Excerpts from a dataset

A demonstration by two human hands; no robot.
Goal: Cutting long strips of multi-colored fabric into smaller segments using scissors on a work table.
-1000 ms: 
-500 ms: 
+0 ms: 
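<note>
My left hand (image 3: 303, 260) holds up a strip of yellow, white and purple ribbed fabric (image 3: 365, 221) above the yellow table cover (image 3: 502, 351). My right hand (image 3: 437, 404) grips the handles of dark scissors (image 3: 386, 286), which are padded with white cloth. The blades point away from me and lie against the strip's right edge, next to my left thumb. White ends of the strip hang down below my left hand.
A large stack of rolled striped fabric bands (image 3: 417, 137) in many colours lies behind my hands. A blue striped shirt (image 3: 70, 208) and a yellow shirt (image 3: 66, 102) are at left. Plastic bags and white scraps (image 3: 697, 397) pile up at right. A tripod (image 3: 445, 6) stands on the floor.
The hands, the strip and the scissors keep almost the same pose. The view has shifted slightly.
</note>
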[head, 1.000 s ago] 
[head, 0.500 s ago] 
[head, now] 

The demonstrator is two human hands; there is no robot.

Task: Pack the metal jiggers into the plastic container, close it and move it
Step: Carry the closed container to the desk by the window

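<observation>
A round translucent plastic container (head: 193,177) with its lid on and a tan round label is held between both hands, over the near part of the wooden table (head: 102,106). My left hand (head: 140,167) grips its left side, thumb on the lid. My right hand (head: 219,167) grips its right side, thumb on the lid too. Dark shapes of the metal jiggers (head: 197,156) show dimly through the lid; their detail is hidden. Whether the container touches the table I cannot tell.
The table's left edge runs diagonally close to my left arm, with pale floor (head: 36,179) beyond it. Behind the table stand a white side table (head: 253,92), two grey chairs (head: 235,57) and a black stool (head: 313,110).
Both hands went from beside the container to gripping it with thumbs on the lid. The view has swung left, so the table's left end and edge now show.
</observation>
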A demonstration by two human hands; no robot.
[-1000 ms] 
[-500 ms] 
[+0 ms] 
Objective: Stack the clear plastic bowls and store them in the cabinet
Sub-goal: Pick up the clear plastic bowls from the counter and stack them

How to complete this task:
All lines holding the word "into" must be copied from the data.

Solution for this problem:
Goal: Cutting long strips of multi-colored fabric into smaller segments using scissors on a work table.
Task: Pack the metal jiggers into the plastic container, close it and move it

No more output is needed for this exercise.